And it wasn’t one wound, but many wounds. It was a pervasive network of woundedness, riddled with rot, and papered over with progressive social policy. The prognosis is not good. There’s not yet a cure for chronic domination disorder though symptoms may temporarily be alleviated through superficial social justice performances enacted even as most participants know deep inside nothing is actually meant to change. Cycles of harm run on repeat with increasing intensity, a perpetual gas-lit charade.

On that day, February 20, 2018, Neil Kleiman, NYU professor of “what works” government would be presenting on “A New City O/S.” At the time I was new to Twitter, and I distinctly remember tweeting the question, who decided to put behaviorists in charge of our cities? Who had ordered up this new operating system, which I now understand will be blockchain vending machine e-government tied to digital ID and smart sensor networks?

I grabbed a chair up front to record the presentation and got several pointed questions in at the end about social impact finance. As usual, the self-proclaimed experts seemed to know nothing about what was actually going on, upholding the ruse for an audience who would leave thinking they’d learned something when they were simply being managed through fanciful stories.

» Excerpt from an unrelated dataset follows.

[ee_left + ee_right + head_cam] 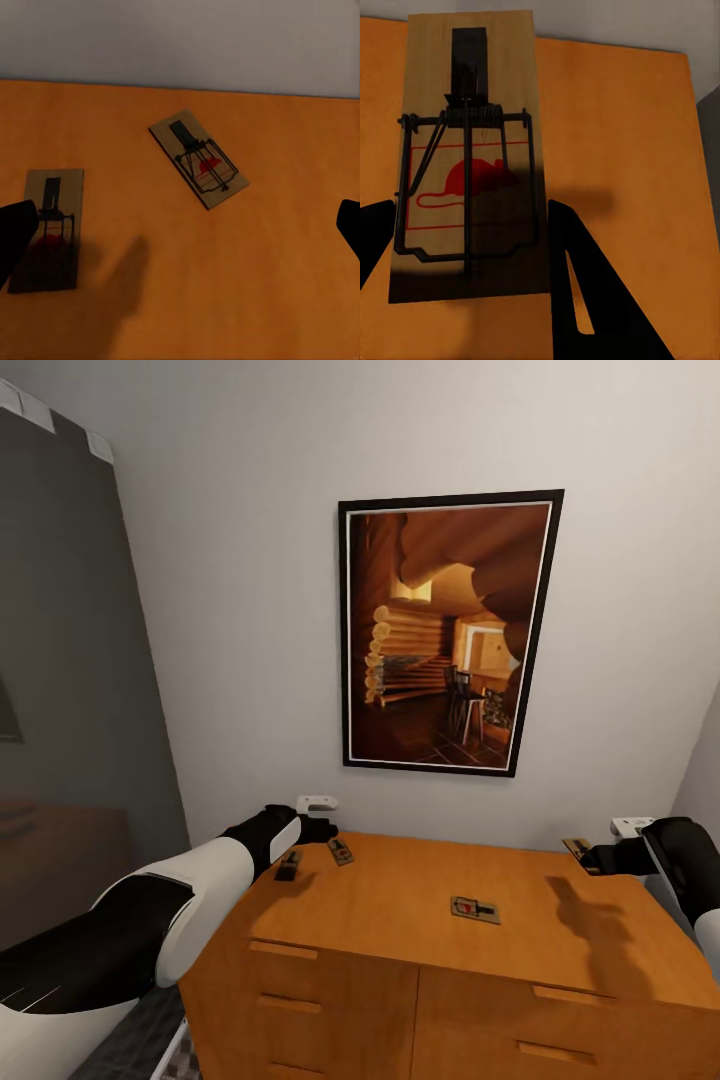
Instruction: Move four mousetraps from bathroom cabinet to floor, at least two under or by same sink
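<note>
I see four small tan rectangular mousetraps on the smooth top of the orange-brown wooden cabinet (400,920): two at the far left (288,865) (341,851), one near the middle (474,909), one at the far right corner (580,851). My left gripper (180,225) hovers over the left pair, fingers (15,232) wide apart. My right gripper (465,225) straddles the far right mousetrap (469,150), fingers (585,285) apart on either side. A framed log-cabin picture (450,630) hangs behind.
</note>
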Tool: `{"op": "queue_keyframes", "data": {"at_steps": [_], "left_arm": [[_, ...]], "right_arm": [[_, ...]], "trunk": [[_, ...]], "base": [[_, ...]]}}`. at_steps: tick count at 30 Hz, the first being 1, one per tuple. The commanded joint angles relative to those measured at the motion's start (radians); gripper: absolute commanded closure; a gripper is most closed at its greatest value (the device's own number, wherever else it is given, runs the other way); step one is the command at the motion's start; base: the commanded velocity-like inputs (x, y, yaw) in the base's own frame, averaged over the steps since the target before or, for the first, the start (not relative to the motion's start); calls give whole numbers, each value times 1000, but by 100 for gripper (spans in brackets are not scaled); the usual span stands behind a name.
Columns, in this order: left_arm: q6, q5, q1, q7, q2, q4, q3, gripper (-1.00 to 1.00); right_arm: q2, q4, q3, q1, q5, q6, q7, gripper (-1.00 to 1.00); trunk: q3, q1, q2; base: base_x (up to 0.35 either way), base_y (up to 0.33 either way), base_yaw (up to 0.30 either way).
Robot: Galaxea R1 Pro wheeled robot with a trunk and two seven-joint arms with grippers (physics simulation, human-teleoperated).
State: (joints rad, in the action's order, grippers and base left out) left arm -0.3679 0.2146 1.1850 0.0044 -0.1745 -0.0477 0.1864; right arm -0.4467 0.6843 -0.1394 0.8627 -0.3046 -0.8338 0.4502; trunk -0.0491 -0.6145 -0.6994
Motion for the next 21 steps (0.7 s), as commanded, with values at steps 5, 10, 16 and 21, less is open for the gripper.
{"op": "queue_keyframes", "data": {"at_steps": [5, 10, 16, 21], "left_arm": [[-5, 9, 1, 0, 0, -1, 8, -100], [-5, 9, 1, 0, 0, -1, 8, -100], [-5, 8, 1, 0, 0, 0, 8, -100], [-5, 8, 1, -1, 0, 1, 8, -100]], "right_arm": [[0, 1, -3, 1, -8, -3, 4, 100], [0, 1, -3, 1, -8, -3, 4, 100], [0, 1, -2, 1, -8, -2, 4, 100], [0, 1, -3, 1, -8, -2, 4, 100]], "trunk": [[-2, 0, -2], [-2, 0, -2], [-2, 0, -2], [-2, 0, -2]], "base": [[0, 0, 8], [0, 0, 2], [0, 0, 0], [0, 0, 0]]}}
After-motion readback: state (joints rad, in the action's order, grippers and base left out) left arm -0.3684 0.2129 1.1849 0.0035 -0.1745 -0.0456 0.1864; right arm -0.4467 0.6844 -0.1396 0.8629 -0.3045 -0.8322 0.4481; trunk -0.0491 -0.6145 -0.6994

Two months later, on April 26, I walked past the coffee service set up in the hall outside that same room and chose a seat at one of a dozen or so white table-clothed round tables set up by the event hosts – the Fels Policy Research Initiative. It was a half-day conference, Breakthroughs – New Ideas for Social Policy, to discuss the relationship of researchers at the University of Pennsylvania to city government and social programs. I was there primarily to hear Claire Robertson-Kraft speak on data-driven education. Other speakers included John Kromer, Philadelphia’s former housing director; Dirk Krueger, Wharton professor of econometrics and household risk relating to labor; Cheryl Bettigole, Philadelphia Health Commissioner; Vincent Reina, professor of regional planning and housing policy; Bethany Wiggin, Penn Program in the Environmental Humanities (married to David Helgerson, an ESG / sustainability fund manager) ; Vivian Gadsden, professor of child development and educational psychology ; and keynote Eric Klinenberg of NYU’s Institute for Public Knowledge. Klinenberg’s talk focused on climate change, urban heat crises, and anticipated growth in global populations of displaced people – all impact markets.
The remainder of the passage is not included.